» **Task instructions**: From the material below, copy each line that holds the word "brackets".

» **Source material**:
---------------
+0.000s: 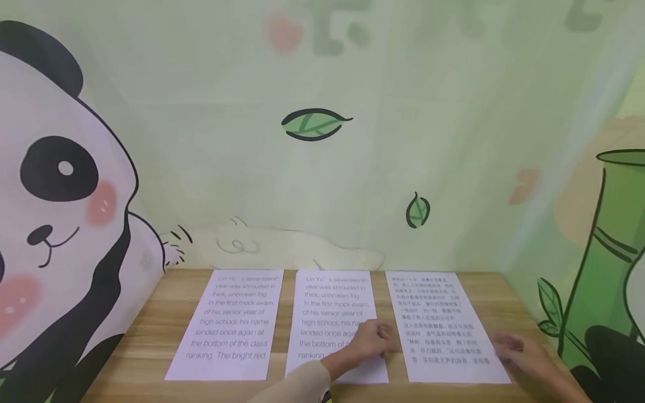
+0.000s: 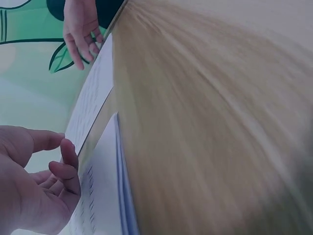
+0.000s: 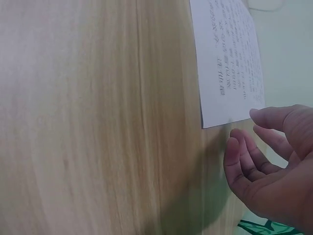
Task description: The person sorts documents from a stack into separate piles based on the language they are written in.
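Three printed paper sheets lie in a row on a wooden table. My left hand [image 1: 373, 337] is over the lower right part of the middle sheet [image 1: 322, 319], which bears large English text. Its fingers are loosely bent and hold nothing; in the left wrist view the thumb and a fingertip come close together. There, the middle paper [image 2: 105, 191] shows several layered edges, like a small stack. Beside the right edge of the right sheet [image 1: 443, 330], covered in smaller Chinese characters, is my right hand [image 1: 526, 355]. Its fingers [image 3: 244, 156] curve loosely near the paper's edge, with nothing between them.
The left sheet [image 1: 227, 330], with the same English text, lies apart from both hands. Narrow strips of wooden table [image 1: 398, 358] show between the papers. Behind the table hangs a pale green backdrop [image 1: 227, 157] with a panda, leaves and bamboo.
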Tool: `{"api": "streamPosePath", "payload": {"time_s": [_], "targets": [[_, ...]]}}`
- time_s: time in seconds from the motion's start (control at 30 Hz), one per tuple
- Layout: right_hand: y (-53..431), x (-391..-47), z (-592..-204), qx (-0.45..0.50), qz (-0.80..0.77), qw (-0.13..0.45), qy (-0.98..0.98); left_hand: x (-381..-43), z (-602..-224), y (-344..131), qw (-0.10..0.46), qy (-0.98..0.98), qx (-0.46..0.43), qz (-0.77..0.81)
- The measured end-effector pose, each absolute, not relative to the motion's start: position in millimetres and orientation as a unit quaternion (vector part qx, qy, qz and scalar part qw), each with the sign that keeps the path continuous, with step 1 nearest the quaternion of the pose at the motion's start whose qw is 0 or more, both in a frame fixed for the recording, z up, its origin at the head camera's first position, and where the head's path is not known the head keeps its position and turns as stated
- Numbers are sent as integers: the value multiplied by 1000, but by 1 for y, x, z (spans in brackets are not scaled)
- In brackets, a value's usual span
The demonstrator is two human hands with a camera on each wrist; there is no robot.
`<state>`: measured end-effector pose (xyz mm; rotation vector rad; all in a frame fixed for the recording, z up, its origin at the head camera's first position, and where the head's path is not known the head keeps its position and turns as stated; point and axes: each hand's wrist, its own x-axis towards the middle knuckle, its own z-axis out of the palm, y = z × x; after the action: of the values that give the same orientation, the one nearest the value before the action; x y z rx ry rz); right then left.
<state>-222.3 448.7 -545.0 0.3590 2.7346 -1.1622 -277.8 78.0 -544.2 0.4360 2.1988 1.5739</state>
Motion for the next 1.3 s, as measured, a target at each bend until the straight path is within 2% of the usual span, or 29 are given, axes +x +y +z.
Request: {"api": "streamPosePath", "payload": {"time_s": [0.27, 0.53, 0.83, 1.13, 1.3], "targets": [[434, -227, -528, 84, -372, 62, 922, -289, -538, 39, 166, 805, 146, 550], [395, -231, -523, 71, -421, 87, 900, -286, -539, -29, 153, 814, 117, 549], [360, -234, -524, -6, -453, 108, 885, -277, -537, -94, 147, 827, 82, 536], [321, -235, -527, -70, -500, 155, 849, -264, -543, -130, 119, 850, 89, 506], [297, -233, -528, -98, -523, 181, 827, -256, -547, -140, 82, 870, 122, 470]]}}
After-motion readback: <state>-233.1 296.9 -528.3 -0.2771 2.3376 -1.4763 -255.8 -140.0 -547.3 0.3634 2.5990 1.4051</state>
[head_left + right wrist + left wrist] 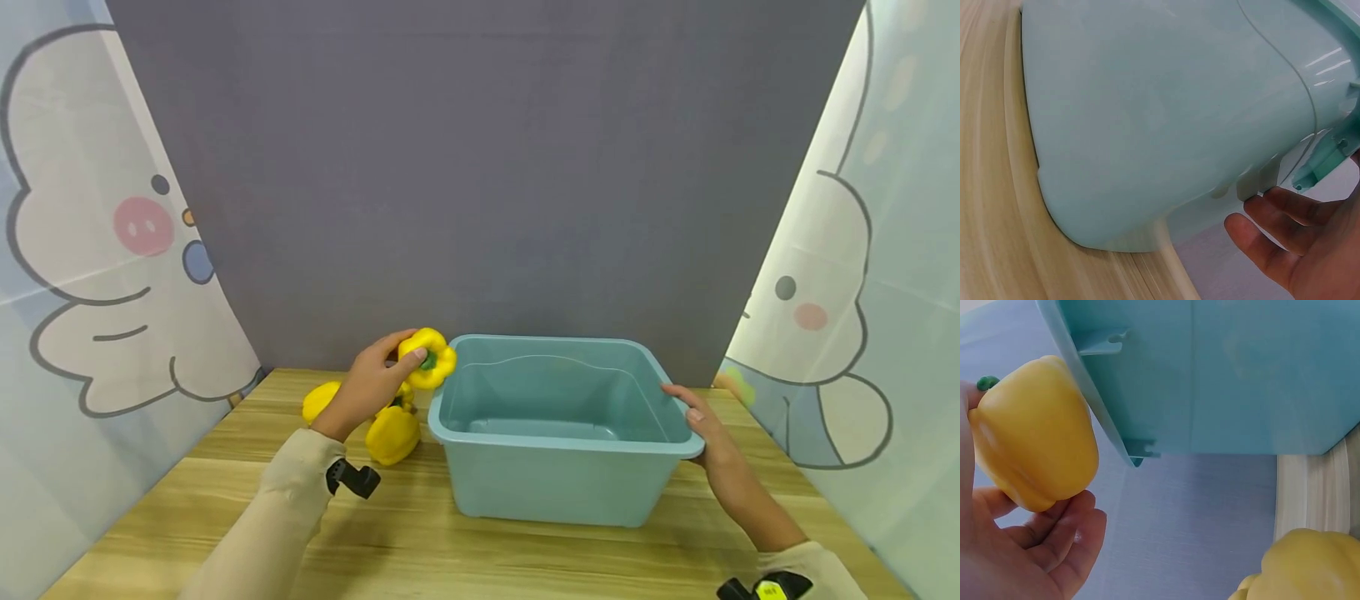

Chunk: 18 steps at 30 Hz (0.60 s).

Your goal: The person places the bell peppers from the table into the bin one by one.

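My left hand (367, 385) holds a yellow bell pepper (442, 360) by its stem end and side, the thumb lying by the green stem. The pepper is raised at the left rim of a blue-green plastic bin (551, 483), overlapping that rim in the head view. In the left wrist view the pepper (1038, 434) is right beside the bin's outer lip. My right hand (716, 437) grips the bin's right rim, thumb on top, with fingers below the lip against the outer wall in the right wrist view. Inside, the bin shows only its bare floor.
Several more yellow peppers (393, 436) lie on the wooden table (405, 542) left of the bin, partly hidden by my left hand and forearm. A grey backdrop (480, 167) stands behind, and curtains with cartoon figures (97, 208) hang at both sides.
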Motion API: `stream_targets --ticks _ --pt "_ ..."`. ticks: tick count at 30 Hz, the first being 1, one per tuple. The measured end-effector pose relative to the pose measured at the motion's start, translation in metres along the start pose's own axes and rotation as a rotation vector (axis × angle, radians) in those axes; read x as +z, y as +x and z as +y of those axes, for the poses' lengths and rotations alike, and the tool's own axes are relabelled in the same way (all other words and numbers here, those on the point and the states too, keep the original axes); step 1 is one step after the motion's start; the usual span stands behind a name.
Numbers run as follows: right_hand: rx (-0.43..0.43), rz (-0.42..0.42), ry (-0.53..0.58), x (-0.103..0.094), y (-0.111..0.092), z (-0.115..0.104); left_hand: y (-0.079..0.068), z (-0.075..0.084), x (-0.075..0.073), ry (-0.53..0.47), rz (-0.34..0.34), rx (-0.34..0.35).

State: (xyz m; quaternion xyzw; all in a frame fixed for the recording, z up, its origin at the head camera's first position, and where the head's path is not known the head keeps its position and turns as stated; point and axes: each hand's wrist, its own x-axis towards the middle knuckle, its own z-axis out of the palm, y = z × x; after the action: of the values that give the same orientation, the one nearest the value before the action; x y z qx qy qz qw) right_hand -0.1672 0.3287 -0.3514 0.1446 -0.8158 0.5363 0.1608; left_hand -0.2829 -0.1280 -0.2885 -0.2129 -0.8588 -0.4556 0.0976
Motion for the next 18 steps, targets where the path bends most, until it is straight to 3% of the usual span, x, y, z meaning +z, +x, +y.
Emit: stream_targets --ticks 18 --pt "0.011 0.007 -0.002 0.0 0.0 -0.001 0.011 0.015 -0.004 0.053 -0.034 0.054"
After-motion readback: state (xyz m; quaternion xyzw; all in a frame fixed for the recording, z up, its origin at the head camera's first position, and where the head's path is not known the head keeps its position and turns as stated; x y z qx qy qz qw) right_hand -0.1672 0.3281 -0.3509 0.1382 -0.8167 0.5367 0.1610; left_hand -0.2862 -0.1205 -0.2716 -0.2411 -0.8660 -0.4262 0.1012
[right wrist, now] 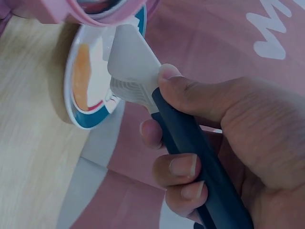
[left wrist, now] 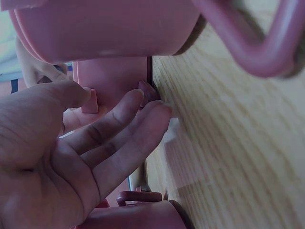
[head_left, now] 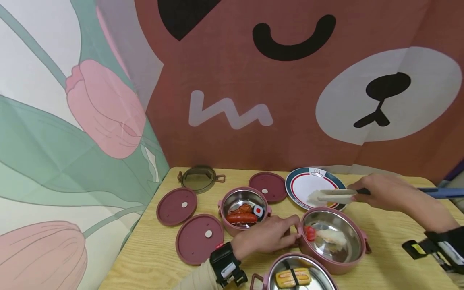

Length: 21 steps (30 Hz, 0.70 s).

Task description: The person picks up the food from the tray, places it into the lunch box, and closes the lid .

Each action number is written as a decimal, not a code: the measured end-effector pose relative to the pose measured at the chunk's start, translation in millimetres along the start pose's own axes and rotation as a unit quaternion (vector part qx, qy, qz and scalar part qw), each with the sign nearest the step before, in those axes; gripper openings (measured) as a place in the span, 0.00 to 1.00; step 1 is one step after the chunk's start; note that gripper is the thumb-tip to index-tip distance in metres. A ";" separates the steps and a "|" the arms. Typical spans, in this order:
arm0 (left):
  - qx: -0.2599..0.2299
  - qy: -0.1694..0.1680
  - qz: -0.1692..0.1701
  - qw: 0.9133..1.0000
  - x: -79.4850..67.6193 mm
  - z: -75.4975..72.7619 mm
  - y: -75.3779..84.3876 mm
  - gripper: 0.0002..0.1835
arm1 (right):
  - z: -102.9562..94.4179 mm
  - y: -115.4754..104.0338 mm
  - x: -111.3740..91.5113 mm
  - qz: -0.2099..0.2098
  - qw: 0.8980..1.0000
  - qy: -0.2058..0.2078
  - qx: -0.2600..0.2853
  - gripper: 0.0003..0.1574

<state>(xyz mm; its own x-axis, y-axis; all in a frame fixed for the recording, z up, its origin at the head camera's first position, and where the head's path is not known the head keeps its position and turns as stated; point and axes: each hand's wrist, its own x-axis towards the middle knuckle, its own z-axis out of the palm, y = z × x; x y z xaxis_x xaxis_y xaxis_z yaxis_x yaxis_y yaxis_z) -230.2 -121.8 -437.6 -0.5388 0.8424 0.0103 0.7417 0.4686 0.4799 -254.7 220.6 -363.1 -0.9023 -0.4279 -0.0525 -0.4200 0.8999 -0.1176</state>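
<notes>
The step in hand looks like tong work at the plate (head_left: 304,183), right of centre in the head view: the right grip (head_left: 386,194) is wrapped round the tongs (right wrist: 178,129), though what, if anything, their tips pinch is hard to tell. Just below, the left grip (head_left: 266,235) pinches the left handle (left wrist: 89,102) of the pink pot (head_left: 331,264), which holds a red-and-white piece (head_left: 329,237). The next move probably calls for squeezing the tongs firmly while the pot stays steady.

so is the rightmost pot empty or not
Not empty: in the head view, something red and whitish lies inside the rightmost pot.
</notes>
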 end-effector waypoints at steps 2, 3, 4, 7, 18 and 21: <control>0.000 0.001 -0.002 1.000 -0.2 0.0 -1.1 0.09 | -0.6 0.6 0.9 -0.006 1.000 0.005 -0.006 0.19; 0.001 0.003 -0.002 1.000 -0.2 0.0 -1.4 0.09 | -0.3 0.5 1.4 -0.008 1.000 0.003 -0.006 0.18; 0.001 0.003 -0.001 1.000 -0.2 0.4 -1.8 0.09 | 0.6 0.3 2.0 -0.009 1.000 -0.001 -0.003 0.17; 0.005 0.001 0.003 1.000 1.0 2.4 -2.9 0.09 | 4.5 0.1 3.0 -0.003 1.000 -0.017 0.011 0.18; 0.104 -0.002 0.001 0.995 1.3 13.6 -8.3 0.05 | 6.0 0.8 12.3 0.005 0.998 -0.050 0.031 0.17; 0.084 -0.005 -0.011 0.996 -0.1 11.9 -7.3 0.06 | 5.3 1.5 14.2 -0.002 0.997 -0.064 0.045 0.18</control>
<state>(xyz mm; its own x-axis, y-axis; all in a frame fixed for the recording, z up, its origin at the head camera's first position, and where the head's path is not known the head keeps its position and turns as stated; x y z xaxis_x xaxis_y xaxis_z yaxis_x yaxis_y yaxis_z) -230.7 -122.2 -451.6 -0.5517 0.8340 -0.0081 0.7867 0.5236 0.3270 -267.6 215.4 -369.3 -0.8788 -0.4432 -0.1766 -0.4074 0.8898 -0.2057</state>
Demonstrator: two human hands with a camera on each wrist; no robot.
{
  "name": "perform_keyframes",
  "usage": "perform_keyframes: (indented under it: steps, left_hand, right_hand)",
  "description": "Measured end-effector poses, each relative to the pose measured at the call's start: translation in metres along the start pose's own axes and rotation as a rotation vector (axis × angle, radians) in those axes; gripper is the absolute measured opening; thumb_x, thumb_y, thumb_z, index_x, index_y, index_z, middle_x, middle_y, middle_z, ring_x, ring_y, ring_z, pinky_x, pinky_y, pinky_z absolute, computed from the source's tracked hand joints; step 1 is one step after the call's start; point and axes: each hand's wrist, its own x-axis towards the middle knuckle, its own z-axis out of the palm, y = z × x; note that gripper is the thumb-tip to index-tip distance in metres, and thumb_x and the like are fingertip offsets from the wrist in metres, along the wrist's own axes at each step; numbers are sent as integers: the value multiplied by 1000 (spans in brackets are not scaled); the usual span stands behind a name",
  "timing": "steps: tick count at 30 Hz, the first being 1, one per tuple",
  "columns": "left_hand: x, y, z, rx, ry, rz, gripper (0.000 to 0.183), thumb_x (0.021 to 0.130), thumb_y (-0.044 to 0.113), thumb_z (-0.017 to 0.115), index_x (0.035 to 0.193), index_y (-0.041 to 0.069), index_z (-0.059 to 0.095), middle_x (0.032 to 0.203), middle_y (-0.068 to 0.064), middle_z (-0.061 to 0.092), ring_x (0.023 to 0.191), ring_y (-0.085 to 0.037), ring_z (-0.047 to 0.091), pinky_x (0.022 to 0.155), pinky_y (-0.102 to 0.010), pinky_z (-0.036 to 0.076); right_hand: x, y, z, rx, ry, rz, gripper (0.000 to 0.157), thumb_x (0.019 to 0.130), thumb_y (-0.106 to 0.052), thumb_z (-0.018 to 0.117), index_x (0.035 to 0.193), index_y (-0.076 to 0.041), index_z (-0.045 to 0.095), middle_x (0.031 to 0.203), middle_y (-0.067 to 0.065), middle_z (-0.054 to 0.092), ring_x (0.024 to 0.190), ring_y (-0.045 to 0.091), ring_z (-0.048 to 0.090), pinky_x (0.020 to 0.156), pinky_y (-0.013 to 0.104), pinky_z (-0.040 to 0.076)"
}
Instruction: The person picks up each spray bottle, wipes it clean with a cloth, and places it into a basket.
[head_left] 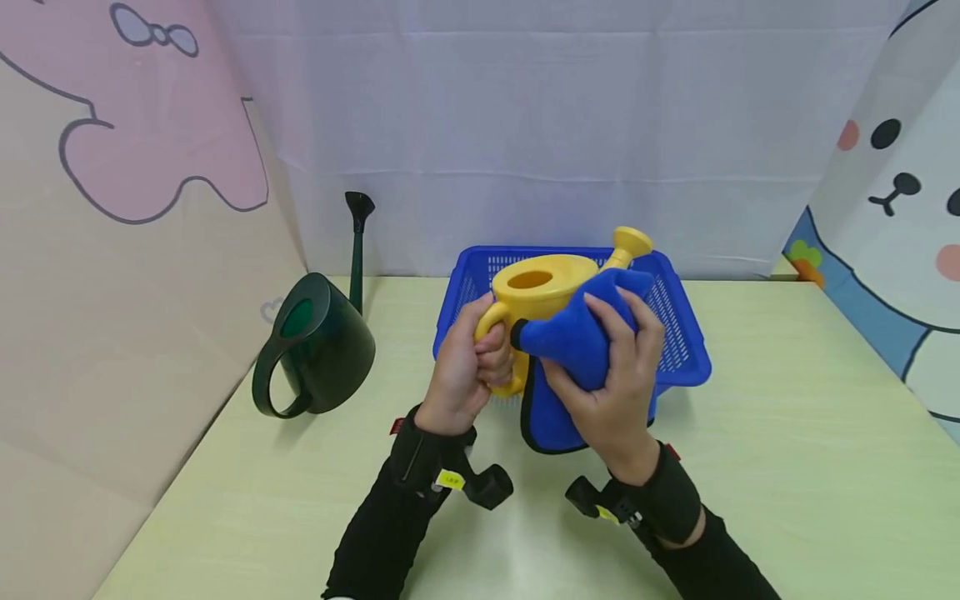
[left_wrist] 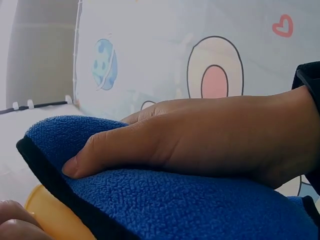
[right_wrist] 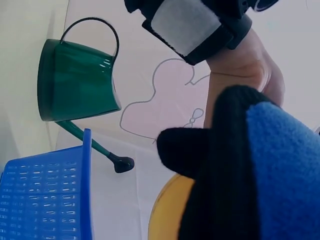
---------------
» **Your solution**:
- Numbers are sent as integers: the value multiplied by 1000, but by 1 for y, x, z (spans in brackets are not scaled)
- In brackets, a value's usual span
  "description": "Measured end-effector poses, each relative to the pose measured at the call's start: translation in metres along the start pose's own axes and rotation as a rotation vector (axis × angle, radians) in those axes; gripper is the absolute measured opening; thumb_x, thumb_y, thumb_z, index_x, index_y, index_z, middle_x, middle_y, middle_z, ring_x, ring_y, ring_z, pinky_x, pinky_y, pinky_z absolute, computed from the source's tracked hand joints; step 1 is one step after the call's start; point and axes: each hand's wrist, its own x-axis towards the middle knuckle, its own z-axis out of the palm, y = z × x; note that gripper is the thumb-tip to index-tip distance in metres, and thumb_x and the like are fingertip offsets from the wrist in metres, along the wrist's own axes at each step; numbers are sent as integers: the value multiplied by 1000 (spans in brackets are not scaled); the usual span stands behind a name",

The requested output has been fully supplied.